### Problem details
Return the count of lines in the records that include the string "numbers", and nothing besides it.

START Given data

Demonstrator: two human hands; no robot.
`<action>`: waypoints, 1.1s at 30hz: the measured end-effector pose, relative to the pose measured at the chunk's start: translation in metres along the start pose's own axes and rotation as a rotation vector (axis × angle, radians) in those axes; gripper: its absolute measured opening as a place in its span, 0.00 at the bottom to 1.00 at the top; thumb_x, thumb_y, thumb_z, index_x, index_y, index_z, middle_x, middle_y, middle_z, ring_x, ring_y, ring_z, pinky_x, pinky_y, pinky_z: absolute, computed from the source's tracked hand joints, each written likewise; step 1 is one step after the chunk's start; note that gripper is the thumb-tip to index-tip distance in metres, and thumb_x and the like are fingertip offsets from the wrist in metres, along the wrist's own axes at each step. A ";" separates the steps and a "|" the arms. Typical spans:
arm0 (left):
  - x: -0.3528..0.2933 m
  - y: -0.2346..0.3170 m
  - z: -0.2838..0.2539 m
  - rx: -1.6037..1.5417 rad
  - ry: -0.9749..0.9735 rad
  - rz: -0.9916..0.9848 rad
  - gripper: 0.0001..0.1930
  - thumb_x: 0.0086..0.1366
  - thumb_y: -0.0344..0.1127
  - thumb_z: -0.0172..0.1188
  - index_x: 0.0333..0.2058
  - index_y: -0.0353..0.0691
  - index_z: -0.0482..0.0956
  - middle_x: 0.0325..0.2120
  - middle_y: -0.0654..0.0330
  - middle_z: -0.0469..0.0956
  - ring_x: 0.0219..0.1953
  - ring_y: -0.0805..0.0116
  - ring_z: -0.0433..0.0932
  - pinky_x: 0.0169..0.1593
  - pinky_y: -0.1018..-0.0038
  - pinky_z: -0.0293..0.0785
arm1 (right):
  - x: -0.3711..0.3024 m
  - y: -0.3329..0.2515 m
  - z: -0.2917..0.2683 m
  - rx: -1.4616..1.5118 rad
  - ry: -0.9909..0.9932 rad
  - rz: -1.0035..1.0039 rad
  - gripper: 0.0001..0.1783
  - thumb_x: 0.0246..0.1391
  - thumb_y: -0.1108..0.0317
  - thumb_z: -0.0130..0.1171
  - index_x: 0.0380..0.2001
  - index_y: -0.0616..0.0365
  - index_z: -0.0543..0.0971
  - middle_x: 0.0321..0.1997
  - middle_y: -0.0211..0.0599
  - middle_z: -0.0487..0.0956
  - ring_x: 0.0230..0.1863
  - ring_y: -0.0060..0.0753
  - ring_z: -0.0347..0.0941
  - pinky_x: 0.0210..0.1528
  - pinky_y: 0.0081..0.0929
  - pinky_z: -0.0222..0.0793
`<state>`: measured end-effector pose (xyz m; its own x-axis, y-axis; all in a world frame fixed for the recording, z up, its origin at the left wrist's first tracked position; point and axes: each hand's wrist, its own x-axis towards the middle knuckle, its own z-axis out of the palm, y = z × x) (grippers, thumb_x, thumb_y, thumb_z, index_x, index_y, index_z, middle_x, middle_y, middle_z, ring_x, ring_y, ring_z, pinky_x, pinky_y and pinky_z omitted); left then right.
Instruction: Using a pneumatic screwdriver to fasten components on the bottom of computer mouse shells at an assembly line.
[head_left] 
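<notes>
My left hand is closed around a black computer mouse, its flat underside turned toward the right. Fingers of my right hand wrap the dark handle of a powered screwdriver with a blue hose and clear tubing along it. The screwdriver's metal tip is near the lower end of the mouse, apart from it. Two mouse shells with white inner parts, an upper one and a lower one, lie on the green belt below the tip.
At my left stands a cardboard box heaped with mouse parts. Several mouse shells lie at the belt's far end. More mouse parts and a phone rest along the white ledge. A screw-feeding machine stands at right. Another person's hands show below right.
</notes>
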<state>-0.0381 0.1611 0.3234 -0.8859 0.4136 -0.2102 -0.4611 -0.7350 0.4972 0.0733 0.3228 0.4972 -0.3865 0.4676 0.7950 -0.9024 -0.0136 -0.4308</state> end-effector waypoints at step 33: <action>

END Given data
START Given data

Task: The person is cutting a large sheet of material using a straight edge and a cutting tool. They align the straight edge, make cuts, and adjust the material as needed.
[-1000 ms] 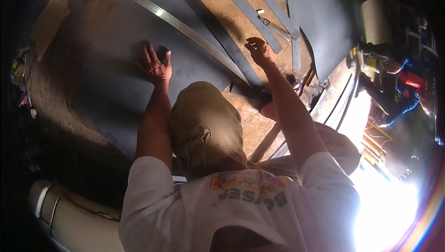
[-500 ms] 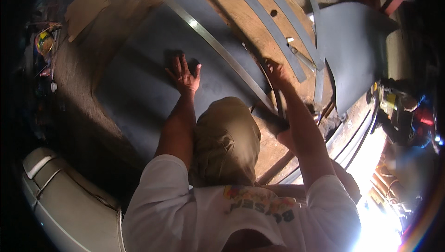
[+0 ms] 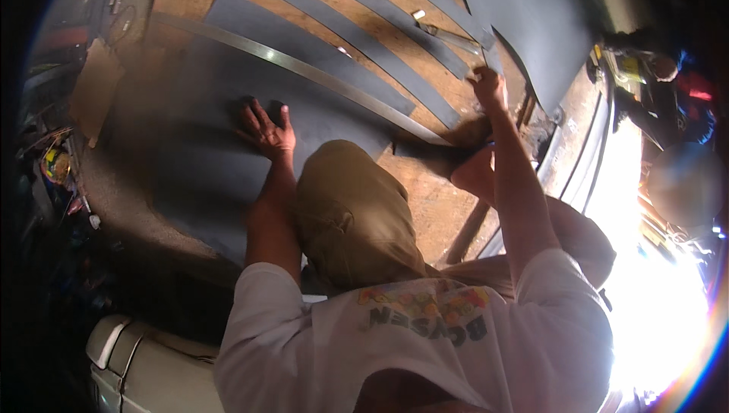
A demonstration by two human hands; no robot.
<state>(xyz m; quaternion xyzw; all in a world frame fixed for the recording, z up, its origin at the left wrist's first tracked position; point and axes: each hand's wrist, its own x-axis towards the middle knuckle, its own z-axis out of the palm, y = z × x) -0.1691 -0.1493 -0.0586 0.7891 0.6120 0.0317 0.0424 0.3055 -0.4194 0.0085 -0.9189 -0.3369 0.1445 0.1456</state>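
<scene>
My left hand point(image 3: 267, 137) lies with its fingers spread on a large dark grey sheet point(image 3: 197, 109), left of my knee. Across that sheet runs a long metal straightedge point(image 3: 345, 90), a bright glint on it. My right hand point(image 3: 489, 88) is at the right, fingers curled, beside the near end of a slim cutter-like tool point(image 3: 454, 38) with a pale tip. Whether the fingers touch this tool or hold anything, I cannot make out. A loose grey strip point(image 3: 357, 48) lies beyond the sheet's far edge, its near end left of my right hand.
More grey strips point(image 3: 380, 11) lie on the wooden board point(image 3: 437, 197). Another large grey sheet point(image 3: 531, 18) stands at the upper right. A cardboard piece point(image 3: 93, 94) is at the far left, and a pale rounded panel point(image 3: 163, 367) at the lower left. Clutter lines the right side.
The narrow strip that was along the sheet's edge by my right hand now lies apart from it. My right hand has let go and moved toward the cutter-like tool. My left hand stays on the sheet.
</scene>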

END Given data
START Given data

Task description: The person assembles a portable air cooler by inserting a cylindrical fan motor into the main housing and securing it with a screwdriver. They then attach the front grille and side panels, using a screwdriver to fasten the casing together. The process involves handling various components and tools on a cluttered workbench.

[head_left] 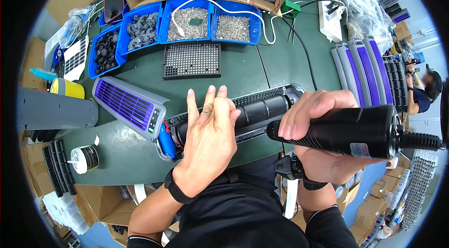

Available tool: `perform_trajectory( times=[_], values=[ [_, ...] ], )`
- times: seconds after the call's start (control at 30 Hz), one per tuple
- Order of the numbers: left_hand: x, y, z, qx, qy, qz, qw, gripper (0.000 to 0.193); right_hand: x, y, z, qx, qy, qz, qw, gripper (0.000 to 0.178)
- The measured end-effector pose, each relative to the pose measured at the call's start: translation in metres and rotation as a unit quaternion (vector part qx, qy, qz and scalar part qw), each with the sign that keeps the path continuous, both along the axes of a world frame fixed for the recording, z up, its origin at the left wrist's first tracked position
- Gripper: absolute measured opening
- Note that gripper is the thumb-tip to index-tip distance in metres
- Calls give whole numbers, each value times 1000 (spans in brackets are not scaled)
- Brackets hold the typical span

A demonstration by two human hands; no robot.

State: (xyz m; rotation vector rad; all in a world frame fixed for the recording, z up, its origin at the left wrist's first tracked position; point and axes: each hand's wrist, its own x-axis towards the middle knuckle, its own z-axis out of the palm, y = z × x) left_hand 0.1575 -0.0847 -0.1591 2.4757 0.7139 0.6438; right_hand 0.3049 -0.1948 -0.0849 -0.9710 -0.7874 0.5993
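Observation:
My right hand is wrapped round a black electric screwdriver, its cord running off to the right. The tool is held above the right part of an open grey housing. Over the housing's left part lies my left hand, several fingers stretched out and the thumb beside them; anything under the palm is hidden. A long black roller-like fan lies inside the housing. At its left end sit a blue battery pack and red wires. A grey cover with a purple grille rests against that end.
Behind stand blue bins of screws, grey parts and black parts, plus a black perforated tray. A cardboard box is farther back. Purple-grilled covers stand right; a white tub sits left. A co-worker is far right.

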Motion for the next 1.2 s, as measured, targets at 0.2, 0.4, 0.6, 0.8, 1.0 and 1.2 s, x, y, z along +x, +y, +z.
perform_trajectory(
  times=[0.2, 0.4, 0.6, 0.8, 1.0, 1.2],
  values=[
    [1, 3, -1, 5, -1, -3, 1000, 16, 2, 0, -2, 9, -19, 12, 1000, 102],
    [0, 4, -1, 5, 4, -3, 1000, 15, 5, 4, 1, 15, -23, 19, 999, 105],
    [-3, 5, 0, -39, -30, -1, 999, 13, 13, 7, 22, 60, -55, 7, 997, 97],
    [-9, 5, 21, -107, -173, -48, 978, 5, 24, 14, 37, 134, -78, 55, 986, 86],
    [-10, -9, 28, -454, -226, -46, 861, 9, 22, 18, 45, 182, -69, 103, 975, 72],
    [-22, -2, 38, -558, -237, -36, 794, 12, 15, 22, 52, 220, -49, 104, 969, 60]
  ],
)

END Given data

### Task solution
2